Но чаще я становлюсь знаменитым поэтом. И вдруг появляюсь перед ней, стройный, в прекрасном костюме, рано поседевший, лицо мое бледно, черные глаза горят. Саша поражена моим видом, она преклоняется перед моими стихами, а я читаю написанное для нее, что-нибудь вроде: "Я вас любил: любовь еще, быть может, в душе моей угасла не совсем". Она плачет от счастья и целует меня…
Не заметив, я засыпаю, и мне снится осень, листопад вместе со снегопадом и далеко-далеко уходящая Саша…
Она написала для Марии целый сборник и назвала его "Кровью сердца". Много лет хранилась у сестры эта рукописная книжечка. В ней Сашка Сокол клялся в любви, грустил, умолял не забывать, ревновал. Я зачитывался этими стихами.
Были у нее стихи и о нашей простой жизни. Одно я запомнил.
Как-то мы сидели в темноте. Лампочка на столбе освещала ветвь у окна. Большая тень ее качалась в комнате на стене.
У Саши был оранжевый прозрачный мундштук, выточенный в виде рыбки. Она вставила в ее раскрытый рот сигарету, закурила и стала задумчиво читать о кладбище, которое превратили в городской сад:
На часовенке нет креста,
Колокол сияли давно,
Часовня косая пуста,
В выбитых окнах темно.
И где мужиков крестили,
Где в старину венчали,
Там в шапках они курили,
На пыльную паперть плевали.
На кладбище срыты могилы,
Гулянье в саду до утра…
Мать, слушая, горько плакала, вздыхала.
- Ну, что вы, тетя Дуня! - воскликнула Саша. - Теперь время такое. Все переделывается. Другая жизнь пришла. Чего жалеть о прежнем?
- Да так-то оно так, - согласилась мать. - Живите, как вам лучше. Вы теперь все грамотные. Только вот не надо бы церкви рушить, бога трогать. Чем он мешает?
- А чего он тебе дал?! - напустилась на нее Мария. - Всю жизнь хлесталась над корытом, жилы рвала. А папашенька наш измывался над тобой. Теперь хоть хвосты прижали этим воеводам! Да пропади оно пропадом все это старое!
- Да нет, я чего же, - оправдывалась мать. - Все от бога. И новая власть от бога. Видно, так ему угодно. Это он нам испытание посылает за грехи наши. Живите, ребятишки, как вам хочется, а мы уж какими были, такими и помирать будем.
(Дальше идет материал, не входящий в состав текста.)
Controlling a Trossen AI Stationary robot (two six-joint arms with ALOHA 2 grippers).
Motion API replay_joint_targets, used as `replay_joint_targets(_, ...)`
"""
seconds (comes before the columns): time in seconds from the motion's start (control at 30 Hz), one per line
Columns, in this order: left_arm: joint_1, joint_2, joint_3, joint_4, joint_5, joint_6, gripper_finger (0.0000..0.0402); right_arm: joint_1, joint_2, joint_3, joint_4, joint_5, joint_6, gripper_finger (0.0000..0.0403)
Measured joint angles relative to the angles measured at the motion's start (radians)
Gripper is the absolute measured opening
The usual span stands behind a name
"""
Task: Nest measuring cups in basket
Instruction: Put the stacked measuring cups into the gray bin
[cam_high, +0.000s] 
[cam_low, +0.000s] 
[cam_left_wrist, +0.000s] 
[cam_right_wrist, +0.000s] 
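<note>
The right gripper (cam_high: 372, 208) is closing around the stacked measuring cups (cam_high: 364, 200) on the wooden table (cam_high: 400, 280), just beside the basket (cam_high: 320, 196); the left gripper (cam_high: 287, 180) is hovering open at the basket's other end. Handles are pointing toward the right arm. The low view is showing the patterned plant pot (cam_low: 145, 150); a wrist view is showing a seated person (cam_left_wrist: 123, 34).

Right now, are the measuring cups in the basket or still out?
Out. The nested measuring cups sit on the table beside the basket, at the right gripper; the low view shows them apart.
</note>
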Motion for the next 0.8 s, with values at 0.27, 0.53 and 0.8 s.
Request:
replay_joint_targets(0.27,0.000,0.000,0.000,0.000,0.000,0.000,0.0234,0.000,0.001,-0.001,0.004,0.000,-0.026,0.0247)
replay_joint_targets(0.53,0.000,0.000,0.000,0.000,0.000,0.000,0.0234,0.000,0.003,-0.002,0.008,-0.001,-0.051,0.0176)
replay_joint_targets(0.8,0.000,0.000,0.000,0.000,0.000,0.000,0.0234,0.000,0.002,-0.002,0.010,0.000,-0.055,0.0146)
Каждого прихода Саши я ожидал с нетерпением.
Прибежит она и, не снимая заломленной кепки, дымя неизменной оранжевой рыбкой, со страстью начнет рассказывать о своих лихих похождениях.
Саша жила в логу, который прорыла через весь город речка Каменка. По ее берегам и склонам лога лепилось множество домишек. В одном из них и обитала Саша с матерью.
В то время по извилистым, глухим улочкам Каменки ночью ходить было опасно: там орудовали хулиганы. Они дрались, раздевали прохожих, и даже случались убийства. А Сашка Сокол ходила. И каждый раз рисовала нам жуткие картины нападений на нее. Но она, конечно, отважно бросалась на бандитов и обращала их в бегство! Она действовала то кавказским кинжалом, то браунингом, то простым милицейским свистком. Саша показывала на руках какие-то старые, зажившие царапины и уверяла, что это следы бандитских ножей.
Как-то мы с Марией пришли к ней домой. В низкой избе было бедновато и тесно. Но меня восхитил ее стол, заваленный рукописями, сборниками стихов, карандашами, пачками папирос. Среди всего этого красовался человеческий череп, превращенный в чашу для вина. Его подарили ей медики-студенты.
- Сашка, ты шальная! - воскликнула Мария. - Это же не девичья комната, а медвежья берлога!
Саша смеялась, восклицание Марии было для нее лучшей похвалой.
- Слушай, я тебе новое написала! - Саша вскочила, принялась рыться в груде рукописей.